__What is required__.
Reproduce each line of the material that follows, word for word.

__Data segment__.

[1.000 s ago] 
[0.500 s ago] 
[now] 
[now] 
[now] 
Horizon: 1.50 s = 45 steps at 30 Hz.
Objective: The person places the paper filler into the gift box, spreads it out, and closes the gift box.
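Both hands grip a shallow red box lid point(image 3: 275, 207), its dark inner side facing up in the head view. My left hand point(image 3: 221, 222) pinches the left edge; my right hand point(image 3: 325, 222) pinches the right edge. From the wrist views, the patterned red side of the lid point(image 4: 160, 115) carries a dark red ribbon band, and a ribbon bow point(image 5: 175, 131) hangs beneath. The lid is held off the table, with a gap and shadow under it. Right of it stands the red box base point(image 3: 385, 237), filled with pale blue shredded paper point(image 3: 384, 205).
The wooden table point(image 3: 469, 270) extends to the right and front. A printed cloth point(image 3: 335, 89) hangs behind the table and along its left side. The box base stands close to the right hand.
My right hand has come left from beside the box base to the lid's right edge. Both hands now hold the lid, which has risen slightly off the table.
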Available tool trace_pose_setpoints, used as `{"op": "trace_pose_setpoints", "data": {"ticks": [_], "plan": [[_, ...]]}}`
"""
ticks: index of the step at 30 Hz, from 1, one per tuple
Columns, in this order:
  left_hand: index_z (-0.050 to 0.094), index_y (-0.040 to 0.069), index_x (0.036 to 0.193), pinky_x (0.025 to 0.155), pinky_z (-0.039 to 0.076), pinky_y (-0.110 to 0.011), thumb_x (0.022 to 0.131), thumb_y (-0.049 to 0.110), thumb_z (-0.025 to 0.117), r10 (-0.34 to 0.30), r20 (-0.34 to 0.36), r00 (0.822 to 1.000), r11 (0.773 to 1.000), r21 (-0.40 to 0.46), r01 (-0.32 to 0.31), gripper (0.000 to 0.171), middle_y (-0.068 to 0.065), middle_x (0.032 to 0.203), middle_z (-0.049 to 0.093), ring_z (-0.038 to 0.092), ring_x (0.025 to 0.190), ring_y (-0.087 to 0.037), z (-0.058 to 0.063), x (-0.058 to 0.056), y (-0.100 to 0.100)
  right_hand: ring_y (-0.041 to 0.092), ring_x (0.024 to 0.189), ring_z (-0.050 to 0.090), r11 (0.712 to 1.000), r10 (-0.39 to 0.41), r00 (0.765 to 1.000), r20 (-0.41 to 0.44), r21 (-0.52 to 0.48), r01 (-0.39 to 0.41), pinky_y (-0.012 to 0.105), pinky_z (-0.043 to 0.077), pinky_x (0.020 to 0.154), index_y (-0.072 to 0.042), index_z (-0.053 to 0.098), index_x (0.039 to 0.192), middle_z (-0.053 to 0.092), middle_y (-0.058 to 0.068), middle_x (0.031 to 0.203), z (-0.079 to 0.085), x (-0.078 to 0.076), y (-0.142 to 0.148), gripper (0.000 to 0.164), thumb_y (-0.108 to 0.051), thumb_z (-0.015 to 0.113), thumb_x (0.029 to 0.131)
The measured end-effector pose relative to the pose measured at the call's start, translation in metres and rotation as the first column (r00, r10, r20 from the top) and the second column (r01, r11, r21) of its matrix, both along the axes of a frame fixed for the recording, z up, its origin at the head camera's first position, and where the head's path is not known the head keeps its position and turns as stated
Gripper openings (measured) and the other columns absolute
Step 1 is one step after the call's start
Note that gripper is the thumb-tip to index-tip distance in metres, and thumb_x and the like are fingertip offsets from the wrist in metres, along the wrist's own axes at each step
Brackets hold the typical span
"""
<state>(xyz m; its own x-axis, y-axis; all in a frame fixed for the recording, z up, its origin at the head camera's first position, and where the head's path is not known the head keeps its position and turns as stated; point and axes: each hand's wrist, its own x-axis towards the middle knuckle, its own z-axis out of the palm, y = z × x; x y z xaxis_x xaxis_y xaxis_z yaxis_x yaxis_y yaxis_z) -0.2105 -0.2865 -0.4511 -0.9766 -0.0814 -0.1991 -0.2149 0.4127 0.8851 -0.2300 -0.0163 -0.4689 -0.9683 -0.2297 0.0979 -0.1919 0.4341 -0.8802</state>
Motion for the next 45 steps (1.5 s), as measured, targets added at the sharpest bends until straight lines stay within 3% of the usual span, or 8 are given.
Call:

__Response to the task__.
[1.000 s ago] 
[0.500 s ago] 
[now] 
[now] 
[now] 
Horizon: 1.50 s = 45 steps at 30 Hz.
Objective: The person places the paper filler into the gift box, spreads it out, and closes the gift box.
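Both hands grip a shallow red box lid point(image 3: 275, 207), its dark inner side facing up in the head view. My left hand point(image 3: 221, 222) pinches the left edge; my right hand point(image 3: 325, 222) pinches the right edge. From the wrist views, the patterned red side of the lid point(image 4: 160, 115) carries a dark red ribbon band, and a ribbon bow point(image 5: 175, 131) hangs beneath. The lid is held off the table, with a gap and shadow under it. Right of it stands the red box base point(image 3: 385, 237), filled with pale blue shredded paper point(image 3: 384, 205).
The wooden table point(image 3: 469, 270) extends to the right and front. A printed cloth point(image 3: 335, 89) hangs behind the table and along its left side. The box base stands close to the right hand.
My right hand has come left from beside the box base to the lid's right edge. Both hands now hold the lid, which has risen slightly off the table.
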Available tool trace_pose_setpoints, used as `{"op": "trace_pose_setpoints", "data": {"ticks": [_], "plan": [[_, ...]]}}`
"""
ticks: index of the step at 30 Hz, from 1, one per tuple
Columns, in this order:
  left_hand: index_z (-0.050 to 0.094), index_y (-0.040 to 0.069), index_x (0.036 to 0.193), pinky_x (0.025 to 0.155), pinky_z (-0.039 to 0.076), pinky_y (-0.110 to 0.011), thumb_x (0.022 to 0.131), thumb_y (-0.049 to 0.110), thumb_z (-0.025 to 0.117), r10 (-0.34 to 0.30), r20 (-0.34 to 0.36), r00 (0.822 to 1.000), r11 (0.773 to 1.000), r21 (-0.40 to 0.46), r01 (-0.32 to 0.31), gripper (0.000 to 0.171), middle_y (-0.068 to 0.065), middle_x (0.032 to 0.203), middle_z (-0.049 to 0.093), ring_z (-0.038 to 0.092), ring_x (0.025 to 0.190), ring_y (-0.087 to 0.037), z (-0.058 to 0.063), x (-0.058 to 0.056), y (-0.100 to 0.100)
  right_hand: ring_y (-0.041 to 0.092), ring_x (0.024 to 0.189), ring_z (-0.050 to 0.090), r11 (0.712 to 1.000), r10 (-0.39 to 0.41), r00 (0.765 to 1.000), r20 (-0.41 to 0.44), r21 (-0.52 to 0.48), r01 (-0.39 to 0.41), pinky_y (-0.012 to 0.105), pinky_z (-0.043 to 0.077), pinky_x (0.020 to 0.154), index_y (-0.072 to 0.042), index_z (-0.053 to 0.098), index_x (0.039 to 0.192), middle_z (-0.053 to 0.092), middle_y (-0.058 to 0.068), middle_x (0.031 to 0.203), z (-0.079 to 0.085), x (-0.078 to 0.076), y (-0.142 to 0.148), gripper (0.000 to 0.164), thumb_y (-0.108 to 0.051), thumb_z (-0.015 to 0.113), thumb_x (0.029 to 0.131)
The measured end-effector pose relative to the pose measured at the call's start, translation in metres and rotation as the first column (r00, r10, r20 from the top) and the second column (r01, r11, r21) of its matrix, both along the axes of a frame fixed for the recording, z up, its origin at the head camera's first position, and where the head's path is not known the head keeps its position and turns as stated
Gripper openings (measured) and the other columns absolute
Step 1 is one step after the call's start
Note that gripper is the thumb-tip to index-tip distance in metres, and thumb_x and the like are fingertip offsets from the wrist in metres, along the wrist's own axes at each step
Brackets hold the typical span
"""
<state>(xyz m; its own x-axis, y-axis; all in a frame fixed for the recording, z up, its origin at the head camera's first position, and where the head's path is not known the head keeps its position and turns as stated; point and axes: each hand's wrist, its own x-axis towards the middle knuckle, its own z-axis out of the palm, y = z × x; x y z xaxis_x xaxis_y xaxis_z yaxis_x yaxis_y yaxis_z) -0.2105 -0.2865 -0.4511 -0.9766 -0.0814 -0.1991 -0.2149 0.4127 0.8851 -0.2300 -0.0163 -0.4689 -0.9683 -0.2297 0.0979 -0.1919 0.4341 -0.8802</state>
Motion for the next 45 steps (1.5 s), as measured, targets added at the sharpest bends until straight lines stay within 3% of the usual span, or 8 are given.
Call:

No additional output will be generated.